Buying a villa in Italy, a ski apartment in Japan, or a luxury base in Bali can look like a lifestyle upgrade with a side of tax planning. That is exactly why the idea keeps resurfacing among affluent Australians, especially as global lifestyle assets and dual-base living become more common. Knight Frank says wealthy Australians are increasingly looking at overseas lifestyle property, with Japan, Southern Europe and Bali all drawing demand.
The problem is that many buyers focus on the offshore opportunity and miss the tax risk sitting back in Australia.
In plain English, the trap is this: if you become a foreign resident for Australian tax purposes and then sell your Australian home, the main residence exemption may not apply. For sales after 30 June 2020, foreign residents generally lose access to that exemption unless they meet a narrow life-events test.
That can turn what people assume is a tax-free family home into a very large capital gains tax bill.
The part most people get wrong
A lot of Australians still think tax residency is mostly a day-count exercise. Spend fewer than 183 days overseas and you should be fine. Spend more and you are out. That is not how this works in practice.
Australian tax residency is more complicated than that. The rules involve multiple tests, and where another country is involved there can also be treaty tie-breakers. That means a family can believe they are still effectively “Australian” while the tax outcome points the other way.
That matters because the tax bill is not usually created by buying abroad. It is created later, when the Australian property is sold.
Why this hits harder than many owners expect
The emotional assumption is simple: “It was our home for years, so surely the tax office recognises that.”
Here’s the catch. For an affected foreign resident, the law may not give much weight to the fact that the property was genuinely your family home for a long stretch of time. The ATO says foreign residents selling after 30 June 2020 are generally unable to claim the main residence exemption unless the life-events exception applies.
That is why this can be so punishing in practice.
A family that bought a Sydney house decades ago at a much lower price may be sitting on a very large unrealised gain. Sell while still an Australian tax resident and the home may be fully exempt. Sell after becoming a foreign resident and the exemption can disappear, leaving a large taxable gain instead. That is the sort of gap that changes a family’s retirement maths, debt plans, and estate planning in one move.
This is also why the tax debate around property often misses the real pressure point. As Australian Property Review recently argued, the biggest financial hit in property often arrives at the exit, not during the holding period. Read more: Chalmers’ real property tax hit explained
Buying overseas does not automatically create the problem.

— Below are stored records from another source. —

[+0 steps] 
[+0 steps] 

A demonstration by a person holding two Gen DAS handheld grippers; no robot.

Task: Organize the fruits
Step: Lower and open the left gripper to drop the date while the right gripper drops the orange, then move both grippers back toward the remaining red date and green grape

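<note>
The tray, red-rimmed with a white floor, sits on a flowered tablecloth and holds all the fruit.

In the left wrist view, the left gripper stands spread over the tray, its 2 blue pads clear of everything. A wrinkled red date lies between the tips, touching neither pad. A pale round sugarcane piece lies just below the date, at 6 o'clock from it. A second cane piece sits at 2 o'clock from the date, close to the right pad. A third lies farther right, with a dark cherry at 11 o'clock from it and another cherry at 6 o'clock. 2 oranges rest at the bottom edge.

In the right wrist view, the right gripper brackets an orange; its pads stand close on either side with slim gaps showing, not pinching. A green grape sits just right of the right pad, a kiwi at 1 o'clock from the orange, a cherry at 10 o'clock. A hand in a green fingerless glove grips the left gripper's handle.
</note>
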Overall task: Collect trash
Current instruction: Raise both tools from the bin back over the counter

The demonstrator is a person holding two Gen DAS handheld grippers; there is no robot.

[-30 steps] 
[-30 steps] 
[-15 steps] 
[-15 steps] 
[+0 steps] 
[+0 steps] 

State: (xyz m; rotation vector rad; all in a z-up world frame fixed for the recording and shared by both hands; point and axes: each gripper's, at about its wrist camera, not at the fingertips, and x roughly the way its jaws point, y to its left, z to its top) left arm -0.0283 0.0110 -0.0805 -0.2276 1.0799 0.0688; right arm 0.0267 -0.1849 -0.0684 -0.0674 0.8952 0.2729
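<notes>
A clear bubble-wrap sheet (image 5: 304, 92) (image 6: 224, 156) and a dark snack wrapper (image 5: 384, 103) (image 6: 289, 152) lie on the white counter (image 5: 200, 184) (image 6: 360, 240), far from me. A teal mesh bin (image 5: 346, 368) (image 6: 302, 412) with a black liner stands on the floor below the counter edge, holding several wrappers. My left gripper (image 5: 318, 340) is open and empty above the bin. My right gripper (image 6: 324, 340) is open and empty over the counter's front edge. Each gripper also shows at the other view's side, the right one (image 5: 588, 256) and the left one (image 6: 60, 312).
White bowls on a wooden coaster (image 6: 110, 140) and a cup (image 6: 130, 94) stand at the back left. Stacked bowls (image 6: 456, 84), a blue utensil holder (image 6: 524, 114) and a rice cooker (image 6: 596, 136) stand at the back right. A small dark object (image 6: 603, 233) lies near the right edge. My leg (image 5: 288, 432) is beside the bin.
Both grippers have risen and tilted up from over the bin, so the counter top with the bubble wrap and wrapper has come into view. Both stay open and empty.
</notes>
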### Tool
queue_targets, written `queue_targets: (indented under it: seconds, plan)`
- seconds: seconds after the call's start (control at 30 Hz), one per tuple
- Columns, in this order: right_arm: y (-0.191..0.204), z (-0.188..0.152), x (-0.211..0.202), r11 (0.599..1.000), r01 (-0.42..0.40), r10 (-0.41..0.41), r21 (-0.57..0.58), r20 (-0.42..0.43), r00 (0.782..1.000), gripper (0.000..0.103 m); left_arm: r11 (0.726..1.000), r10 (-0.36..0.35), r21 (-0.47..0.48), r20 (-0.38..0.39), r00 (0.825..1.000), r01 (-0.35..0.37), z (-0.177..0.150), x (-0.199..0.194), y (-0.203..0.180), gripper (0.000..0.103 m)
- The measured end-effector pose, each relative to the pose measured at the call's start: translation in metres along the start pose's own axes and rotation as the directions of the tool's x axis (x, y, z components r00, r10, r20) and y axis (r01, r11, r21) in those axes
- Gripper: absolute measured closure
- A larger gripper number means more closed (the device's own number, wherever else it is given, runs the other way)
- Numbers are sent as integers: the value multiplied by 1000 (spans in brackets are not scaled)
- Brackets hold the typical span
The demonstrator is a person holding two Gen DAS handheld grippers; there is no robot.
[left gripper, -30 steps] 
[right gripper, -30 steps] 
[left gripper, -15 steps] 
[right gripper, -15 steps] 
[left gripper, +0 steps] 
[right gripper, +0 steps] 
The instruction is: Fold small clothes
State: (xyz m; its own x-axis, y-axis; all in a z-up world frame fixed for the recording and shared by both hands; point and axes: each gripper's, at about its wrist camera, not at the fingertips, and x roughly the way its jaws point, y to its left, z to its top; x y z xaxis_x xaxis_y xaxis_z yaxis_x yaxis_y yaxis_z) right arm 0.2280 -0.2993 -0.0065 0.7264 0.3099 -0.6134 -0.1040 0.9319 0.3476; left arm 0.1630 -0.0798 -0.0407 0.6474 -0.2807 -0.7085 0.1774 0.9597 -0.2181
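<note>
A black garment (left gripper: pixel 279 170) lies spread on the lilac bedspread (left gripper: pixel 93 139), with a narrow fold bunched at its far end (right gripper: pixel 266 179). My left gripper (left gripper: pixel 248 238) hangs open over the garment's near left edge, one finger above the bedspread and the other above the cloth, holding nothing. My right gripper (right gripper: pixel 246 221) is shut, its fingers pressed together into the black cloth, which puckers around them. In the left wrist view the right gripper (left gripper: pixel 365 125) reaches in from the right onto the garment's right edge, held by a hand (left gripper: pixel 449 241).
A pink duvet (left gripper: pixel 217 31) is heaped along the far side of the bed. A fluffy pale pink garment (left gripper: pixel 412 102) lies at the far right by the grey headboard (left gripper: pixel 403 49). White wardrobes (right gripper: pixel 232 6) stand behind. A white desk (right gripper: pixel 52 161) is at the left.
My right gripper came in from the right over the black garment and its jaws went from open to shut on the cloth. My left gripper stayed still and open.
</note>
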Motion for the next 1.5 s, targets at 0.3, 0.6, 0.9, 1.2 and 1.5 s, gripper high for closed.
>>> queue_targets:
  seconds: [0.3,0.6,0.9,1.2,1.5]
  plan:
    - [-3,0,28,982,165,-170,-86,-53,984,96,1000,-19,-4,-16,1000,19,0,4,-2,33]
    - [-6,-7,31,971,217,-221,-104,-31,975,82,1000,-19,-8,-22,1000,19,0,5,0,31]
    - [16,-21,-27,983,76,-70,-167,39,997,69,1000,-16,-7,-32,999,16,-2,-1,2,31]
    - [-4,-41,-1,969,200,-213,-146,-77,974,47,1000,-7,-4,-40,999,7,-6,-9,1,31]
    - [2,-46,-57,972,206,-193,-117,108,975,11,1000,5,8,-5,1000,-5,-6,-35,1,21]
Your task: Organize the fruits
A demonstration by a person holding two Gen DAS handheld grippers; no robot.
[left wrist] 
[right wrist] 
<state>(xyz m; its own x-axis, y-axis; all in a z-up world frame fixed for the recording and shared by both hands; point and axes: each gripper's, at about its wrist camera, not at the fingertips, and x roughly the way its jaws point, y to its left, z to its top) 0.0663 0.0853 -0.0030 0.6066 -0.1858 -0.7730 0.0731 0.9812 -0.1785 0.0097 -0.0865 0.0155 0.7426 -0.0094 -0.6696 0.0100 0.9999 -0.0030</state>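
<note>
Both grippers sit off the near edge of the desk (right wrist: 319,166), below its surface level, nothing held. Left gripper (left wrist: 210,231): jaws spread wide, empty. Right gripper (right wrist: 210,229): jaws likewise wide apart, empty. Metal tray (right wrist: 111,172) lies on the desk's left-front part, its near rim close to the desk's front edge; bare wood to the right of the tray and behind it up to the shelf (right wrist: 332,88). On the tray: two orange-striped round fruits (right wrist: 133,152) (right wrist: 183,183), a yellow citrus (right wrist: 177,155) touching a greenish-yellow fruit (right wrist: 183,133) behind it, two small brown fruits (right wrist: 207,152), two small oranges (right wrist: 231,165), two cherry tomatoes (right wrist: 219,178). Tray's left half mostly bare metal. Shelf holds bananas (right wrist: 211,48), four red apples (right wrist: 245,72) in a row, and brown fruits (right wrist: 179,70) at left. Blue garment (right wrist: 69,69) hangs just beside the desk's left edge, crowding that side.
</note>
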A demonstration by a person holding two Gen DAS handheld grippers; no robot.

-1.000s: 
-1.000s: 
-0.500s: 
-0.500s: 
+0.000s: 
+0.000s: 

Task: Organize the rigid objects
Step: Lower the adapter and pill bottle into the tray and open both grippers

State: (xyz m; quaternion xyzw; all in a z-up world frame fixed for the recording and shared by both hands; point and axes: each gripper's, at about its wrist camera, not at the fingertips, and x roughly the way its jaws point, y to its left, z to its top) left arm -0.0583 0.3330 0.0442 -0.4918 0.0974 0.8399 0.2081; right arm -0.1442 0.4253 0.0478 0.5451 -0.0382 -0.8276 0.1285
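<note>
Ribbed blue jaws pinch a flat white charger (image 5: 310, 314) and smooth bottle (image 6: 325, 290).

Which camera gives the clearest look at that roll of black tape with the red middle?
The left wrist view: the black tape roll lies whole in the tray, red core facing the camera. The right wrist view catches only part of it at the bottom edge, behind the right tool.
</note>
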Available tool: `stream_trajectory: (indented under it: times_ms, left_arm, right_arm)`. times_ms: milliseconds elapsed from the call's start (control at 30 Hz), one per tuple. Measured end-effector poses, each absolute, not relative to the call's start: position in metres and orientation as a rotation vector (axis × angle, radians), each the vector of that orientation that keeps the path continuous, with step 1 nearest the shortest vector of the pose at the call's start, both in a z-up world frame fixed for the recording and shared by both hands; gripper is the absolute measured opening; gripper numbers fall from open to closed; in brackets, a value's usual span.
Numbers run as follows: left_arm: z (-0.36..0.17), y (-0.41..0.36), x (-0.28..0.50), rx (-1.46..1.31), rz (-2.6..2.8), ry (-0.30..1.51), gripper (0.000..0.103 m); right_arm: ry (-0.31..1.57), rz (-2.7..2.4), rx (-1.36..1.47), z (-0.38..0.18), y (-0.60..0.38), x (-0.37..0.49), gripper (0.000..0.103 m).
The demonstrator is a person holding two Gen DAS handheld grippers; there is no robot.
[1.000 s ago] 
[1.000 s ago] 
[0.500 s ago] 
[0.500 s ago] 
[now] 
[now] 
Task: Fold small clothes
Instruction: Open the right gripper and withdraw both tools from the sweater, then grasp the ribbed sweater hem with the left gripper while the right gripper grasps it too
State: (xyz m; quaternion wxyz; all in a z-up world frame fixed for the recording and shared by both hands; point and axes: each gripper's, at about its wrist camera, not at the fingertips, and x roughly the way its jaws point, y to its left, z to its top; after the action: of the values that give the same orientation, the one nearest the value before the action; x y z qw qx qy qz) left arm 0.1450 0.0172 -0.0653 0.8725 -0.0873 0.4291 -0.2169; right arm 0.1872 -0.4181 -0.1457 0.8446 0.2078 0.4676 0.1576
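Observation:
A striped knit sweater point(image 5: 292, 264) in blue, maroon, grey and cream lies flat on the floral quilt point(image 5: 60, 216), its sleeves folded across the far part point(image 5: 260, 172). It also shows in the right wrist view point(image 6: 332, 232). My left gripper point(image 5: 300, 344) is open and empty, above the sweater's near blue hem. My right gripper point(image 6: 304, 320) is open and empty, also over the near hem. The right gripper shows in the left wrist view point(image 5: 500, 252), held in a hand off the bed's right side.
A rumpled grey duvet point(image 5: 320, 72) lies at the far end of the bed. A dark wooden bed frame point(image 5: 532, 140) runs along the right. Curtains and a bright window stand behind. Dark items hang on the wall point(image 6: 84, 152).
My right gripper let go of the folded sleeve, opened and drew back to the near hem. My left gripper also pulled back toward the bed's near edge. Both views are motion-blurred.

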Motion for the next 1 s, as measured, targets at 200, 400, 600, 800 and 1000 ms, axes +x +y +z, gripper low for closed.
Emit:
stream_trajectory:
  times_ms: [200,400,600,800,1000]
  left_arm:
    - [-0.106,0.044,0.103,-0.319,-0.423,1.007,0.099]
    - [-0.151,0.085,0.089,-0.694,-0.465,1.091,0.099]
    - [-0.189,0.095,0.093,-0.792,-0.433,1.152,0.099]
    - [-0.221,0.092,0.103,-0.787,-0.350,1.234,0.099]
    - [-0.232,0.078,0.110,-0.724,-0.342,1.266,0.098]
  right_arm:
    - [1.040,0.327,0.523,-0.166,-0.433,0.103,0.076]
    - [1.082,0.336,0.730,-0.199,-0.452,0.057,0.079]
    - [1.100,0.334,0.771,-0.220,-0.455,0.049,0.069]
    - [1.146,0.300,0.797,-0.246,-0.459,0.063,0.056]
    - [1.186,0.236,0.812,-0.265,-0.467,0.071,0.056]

Becoming a foreign tax resident and then selling your Australian home is what can trigger it.
That is the difference most people miss.
What changed, and what did not
What changed is the treatment of the Australian main residence for foreign residents. The relevant law change took effect for disposals from 1 July 2020, following the 2019 legislation that removed the exemption for many foreign residents.
What did not change is the basic appeal of offshore property. Wealthy buyers still want diversification, lifestyle flexibility and, in some countries, a more attractive personal tax setting. Italy’s flat-tax regime and Greece’s non-dom-style arrangements are part of that broader pull, while Knight Frank says demand has also shifted toward Japan, Southern Europe and Bali.
So the policy risk is colliding with a lifestyle trend, which is why this issue keeps coming back.
The second-order effect families miss
The obvious risk is a sale while living abroad. The less obvious one is succession.
If a person dies while still overseas, the tax treatment around the former family home can become more complicated for beneficiaries, especially where the main residence exemption is already constrained. APReview has covered how inherited property, cost base rules, and exemption windows can shape the eventual tax outcome. Read more: The costly property mistake most investors only discover at the end.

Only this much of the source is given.